Son las tres de la tarde de un martes soleado. El barrio está silencioso, igual de calmo que el bar al que voy cada semana. Hasta que, de pronto, me sobresalto. Un hombre abre la puerta con un movimiento torpe y entra apurado.
Alarga el paso, agitado, y se lleva por delante una bolsa de papel madera que está en el suelo, a los pies de una señora.
El hombre habla con la cajera del bar. Gesticula. Abre los brazos. Resopla. Me parece que se queja de algo pero no escucho qué es lo que dice. Y se va. Desandando el camino hacia la puerta se vuelve a tropezar con la bolsa de la señora. No estoy seguro de si el hombre se dio cuenta. Ella frunce el ceño, aprieta los labios y lo mira fijo. El hombre no detiene su paso y sale del bar.
La señora inspira profundo y echa el aire ruidosamente por su boca. Acompaña su queja moviendo la cabeza hacia un lado y el otro. “No, no. Esto es terrible, antes no pasaba”. Nos miramos, no digo nada. Ella sigue. “Qué maleducado ese tipo, un sinvergüenza”.

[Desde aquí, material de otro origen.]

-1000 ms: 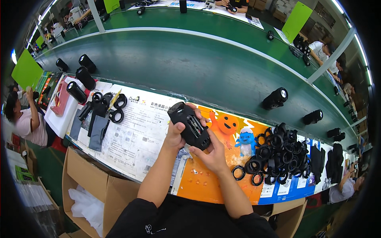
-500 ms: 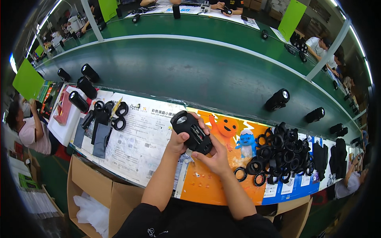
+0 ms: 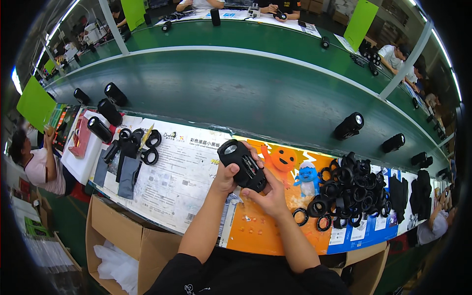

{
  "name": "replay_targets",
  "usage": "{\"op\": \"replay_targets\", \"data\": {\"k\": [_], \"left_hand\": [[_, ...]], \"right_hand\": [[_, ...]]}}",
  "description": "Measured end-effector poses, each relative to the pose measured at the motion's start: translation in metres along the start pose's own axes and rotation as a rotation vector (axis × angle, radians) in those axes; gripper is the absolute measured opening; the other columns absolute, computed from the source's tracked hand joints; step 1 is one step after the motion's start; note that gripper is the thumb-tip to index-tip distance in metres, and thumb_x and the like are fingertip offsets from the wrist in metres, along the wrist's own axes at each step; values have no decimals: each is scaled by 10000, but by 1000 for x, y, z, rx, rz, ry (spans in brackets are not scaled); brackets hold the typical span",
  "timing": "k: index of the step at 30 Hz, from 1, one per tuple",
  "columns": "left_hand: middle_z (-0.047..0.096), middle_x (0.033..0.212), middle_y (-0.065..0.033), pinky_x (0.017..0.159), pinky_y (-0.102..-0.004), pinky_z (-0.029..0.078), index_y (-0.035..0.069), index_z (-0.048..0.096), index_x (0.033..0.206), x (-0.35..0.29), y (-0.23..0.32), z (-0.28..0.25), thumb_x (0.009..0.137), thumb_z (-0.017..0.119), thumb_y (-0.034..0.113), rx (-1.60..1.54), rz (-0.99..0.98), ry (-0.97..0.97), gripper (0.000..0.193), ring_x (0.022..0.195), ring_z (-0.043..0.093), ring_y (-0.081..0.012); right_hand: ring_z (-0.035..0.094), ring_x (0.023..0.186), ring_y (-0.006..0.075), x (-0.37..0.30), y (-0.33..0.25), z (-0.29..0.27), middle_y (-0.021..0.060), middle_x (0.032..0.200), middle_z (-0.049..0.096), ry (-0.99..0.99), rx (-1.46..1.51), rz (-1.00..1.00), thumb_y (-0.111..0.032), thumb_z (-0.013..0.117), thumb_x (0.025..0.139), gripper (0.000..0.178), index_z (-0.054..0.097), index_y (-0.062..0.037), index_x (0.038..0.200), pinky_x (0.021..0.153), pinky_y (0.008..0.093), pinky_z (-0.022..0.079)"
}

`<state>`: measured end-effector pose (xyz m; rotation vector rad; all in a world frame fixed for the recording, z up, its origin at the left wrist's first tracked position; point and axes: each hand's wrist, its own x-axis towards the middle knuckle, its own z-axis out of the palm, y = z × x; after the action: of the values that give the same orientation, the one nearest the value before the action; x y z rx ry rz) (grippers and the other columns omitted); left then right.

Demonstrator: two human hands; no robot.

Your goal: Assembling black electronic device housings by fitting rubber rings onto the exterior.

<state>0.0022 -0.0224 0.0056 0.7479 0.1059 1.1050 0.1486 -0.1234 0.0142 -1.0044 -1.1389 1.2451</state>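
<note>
Black plastic fills my grip: a chunky cylindrical device point(image 3: 240, 161) held tilted above the table point(image 3: 169, 196), near where the white printed sheet meets the orange one point(image 3: 268, 241). Both my hands are clamped on it, my left hand point(image 3: 225, 179) around its left side with the thumb across the near face, my right hand point(image 3: 272, 197) at the lower right end. My palms and the back of the casing hide each other, so I can't tell how far the fingers wrap underneath. A long opening in the casing faces up, but the small parts inside are too dark and tiny for me to name. To my right, a heap of black rings point(image 3: 351, 191) overlaps so thickly that I can't count them; two loose rings point(image 3: 300, 216) lie just beside it, clear enough to see through. The blue figure point(image 3: 307, 178) near the heap might be printed or solid; I can't tell. On my left, grey pouches point(image 3: 129, 177) partly cover one another, with more black rings and a yellow tool point(image 3: 148, 136) mixed in above them. Below, the cardboard box point(image 3: 113, 216) is cut by the table edge, and crumpled translucent plastic point(image 3: 115, 268) conceals its bottom. The seated person point(image 3: 45, 167) at far left is bent by the lens, and farther right the workers blur into the dark rim.
</note>
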Motion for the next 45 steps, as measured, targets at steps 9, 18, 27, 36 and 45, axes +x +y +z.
{"op": "replay_targets", "data": {"k": [9,18,27,36,45], "left_hand": [[749,1230,-150,934,-386,669,38,570,1416,11,-12,-5,1085,750,365,168,-22,412,500,1074,776,-242],[769,1035,-157,779,-381,689,-3,658,1257,9,-5,-5,1078,691,407,304,-92,394,448,891,793,-250],[739,1164,-172,785,-415,694,40,566,1340,11,1,3,1063,724,274,314,-107,360,396,942,797,-283],[761,1118,-169,745,-385,698,16,569,1403,6,9,7,1065,744,277,199,-155,296,462,895,813,-271],[748,1071,-107,731,-333,655,39,585,1384,3,3,8,1049,812,401,358,-139,253,543,839,775,-204]], "right_hand": [[705,1246,222,9,15,4,185,1401,685,245,-250,-65,-238,936,947,881,455,77,1614,1059,364,587],[680,1141,379,-11,-35,-32,152,1135,765,120,-814,-211,-297,777,1055,418,730,-51,1390,1040,436,538],[539,1348,345,-79,-99,-103,96,1394,674,-187,-1386,-10,-70,765,855,353,840,-111,1197,1146,489,399],[697,955,411,-54,-92,-87,184,1027,735,26,-1055,162,-106,777,1006,163,702,-32,1130,873,468,571],[711,1163,370,-54,-46,-55,167,1278,691,154,-1102,-320,3,776,935,375,709,-22,1303,968,451,607]]}}
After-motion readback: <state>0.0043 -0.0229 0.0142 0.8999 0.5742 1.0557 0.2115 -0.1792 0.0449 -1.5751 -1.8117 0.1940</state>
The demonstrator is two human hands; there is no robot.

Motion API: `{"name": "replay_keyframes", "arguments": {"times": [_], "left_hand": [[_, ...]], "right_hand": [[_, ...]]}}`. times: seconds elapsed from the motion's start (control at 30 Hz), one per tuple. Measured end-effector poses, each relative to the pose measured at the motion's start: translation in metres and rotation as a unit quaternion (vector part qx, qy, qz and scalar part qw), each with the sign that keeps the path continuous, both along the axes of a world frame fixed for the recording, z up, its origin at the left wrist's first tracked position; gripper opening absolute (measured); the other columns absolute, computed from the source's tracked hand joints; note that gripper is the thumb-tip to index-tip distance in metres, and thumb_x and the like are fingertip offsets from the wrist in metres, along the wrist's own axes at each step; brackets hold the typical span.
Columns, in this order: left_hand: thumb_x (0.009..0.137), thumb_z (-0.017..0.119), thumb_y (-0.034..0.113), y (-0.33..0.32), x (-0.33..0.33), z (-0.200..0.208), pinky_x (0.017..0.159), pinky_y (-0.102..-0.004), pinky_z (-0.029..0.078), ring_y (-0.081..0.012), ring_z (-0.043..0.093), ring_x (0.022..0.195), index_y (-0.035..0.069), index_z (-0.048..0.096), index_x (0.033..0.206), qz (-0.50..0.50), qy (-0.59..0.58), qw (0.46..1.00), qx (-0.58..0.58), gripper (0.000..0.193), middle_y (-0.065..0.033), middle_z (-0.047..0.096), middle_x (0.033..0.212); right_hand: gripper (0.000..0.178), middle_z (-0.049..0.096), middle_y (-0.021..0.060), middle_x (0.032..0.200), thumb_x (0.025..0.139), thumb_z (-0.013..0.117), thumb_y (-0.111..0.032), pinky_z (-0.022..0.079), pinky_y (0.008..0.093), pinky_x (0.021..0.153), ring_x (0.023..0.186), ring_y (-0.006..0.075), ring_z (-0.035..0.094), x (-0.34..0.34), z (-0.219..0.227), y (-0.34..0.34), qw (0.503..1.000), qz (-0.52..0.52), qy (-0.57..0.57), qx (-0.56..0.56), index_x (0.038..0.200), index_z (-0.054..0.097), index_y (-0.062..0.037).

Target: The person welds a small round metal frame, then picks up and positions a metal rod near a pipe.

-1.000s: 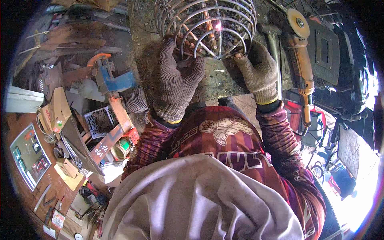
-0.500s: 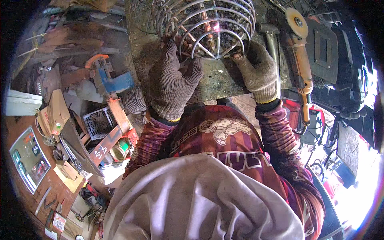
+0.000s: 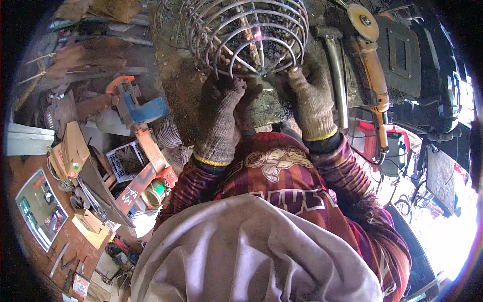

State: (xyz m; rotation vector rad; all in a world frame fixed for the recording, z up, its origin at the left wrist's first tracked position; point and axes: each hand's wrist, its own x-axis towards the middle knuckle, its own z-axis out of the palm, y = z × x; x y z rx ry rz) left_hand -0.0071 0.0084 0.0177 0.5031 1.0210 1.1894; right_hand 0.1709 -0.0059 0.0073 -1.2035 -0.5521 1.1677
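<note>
A person looks down at 2 gloved hands working on a round wire cage (image 3: 246, 35) that lies on its side on a dirty metal table (image 3: 176, 95) at the far middle of the view. The left hand (image 3: 219, 118) has its grip closed on the near rim of the cage, fingers curled over the lowest wire. The right hand (image 3: 309, 103) presses against the near right rim; its fingers look bent around a wire, but whether that grip is fully closed I cannot tell. The cage looks mostly built, with many curved hoops already joined and a small bright glow among the wires inside; which joints remain is not clear. An orange angle grinder (image 3: 370, 60) lies untouched on the table just right of the right hand, with a hammer (image 3: 334, 70) between them. To the left, well apart, sit a blue vise (image 3: 138, 105) and scattered clutter. Compared with 1 second ago, both hands have stayed on the near rim, and the cage has shifted slightly left in view.
</note>
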Motion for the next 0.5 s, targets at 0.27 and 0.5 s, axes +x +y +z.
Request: {"name": "replay_keyframes", "arguments": {"times": [0.27, 0.5], "left_hand": [[0.092, 0.066, 0.011, -0.005, 0.003, -0.007, 0.096, -0.0321, 0.047, -0.0169, 0.060, 0.108, 0.004, 0.059, 0.127, -0.058, 0.087, 0.994, 0.007, 0.036, -0.0067, 0.064, 0.120], [0.096, 0.060, 0.012, 0.001, 0.001, -0.025, 0.101, -0.0363, 0.044, -0.0238, 0.057, 0.119, 0.002, 0.055, 0.132, -0.112, 0.263, 0.954, 0.095, 0.038, -0.0127, 0.060, 0.129]], "right_hand": [[0.032, 0.064, 0.0124, 0.113, 0.102, 0.055, -0.021, 0.057, 0.0359, 0.089, 0.104, 0.0245, 0.066, -0.017, 0.015, -0.008, 0.964, 0.034, 0.253, -0.074, 0.128, 0.051, -0.0023], [0.030, 0.063, 0.0049, 0.095, 0.103, 0.054, -0.032, 0.054, 0.0269, 0.072, 0.080, 0.0143, 0.063, -0.028, 0.017, -0.003, 0.976, -0.005, 0.213, -0.051, 0.118, 0.056, -0.0053]]}}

Noto que busca una complicidad que no tengo ganas de corresponder.
Miro hacia a la ventana, en silencio. Afuera, una pareja de ancianos camina tomada de la mano. Dos perros duermen echados en el suelo, uno al lado del otro. Un auto le toca bocina a otro que está estacionado en doble fila y no lo deja pasar.
“Te diste cuenta, ¿no? Me pateó la bolsa y ni disculpas me pidió. ¿Viste cómo son?”, insiste la señora.
***
¿Qué quiere?, me pregunto. Ella no solo no hizo nada por evitar que el hombre se llevara por delante la bolsa sino que –y sobre todo– la dejó en el medio del pasillo, como para provocar que el hombre la volviera a patear cuando saliera. Señora, ¿tanto le costaba acomodar la bolsa en la silla vacía que tiene a su lado? Lo pienso, pero no le digo nada.
“La gente, ahora, es de terror. No le importa nada lo que le pasa al otro”.
Enfocado en la ventana, escucho su voz como si fuera una radio de fondo y dejo de distinguir qué está diciendo. Me distraigo con un nene que acaricia a los perros y los despierta. Una pareja –supongo que serán los padres– sonríe y se lleva al nene de la mano.
Tomo el último sorbo de café. La señora ahora está hablando con la cajera. Además de pagar, le dice algo que no llego a comprender. Cargando la bolsa, se va del bar sin mirarme. Hasta luego, señora, le digo. Pero no me responde.
Cuando voy a pagar mi cuenta, la cajera, que lleva años en el mismo bar, me comenta que la señora se había quejado de mí. “Dijo que la maltrataste”. No sé por ni para qué, abro un poco más los ojos. “Bueno, puede ser”, respondo, entre irónico y sincero. La cajera sonríe. Me quiero sacar una duda. Entonces, le pregunto por el hombre que un rato antes había entrado agitado al bar. “Uff, ese… Pobre. Lo habían asaltado recién, no tenía plata ni celular. Me pidió hacer una llamada, pero acá no nos anda el teléfono”.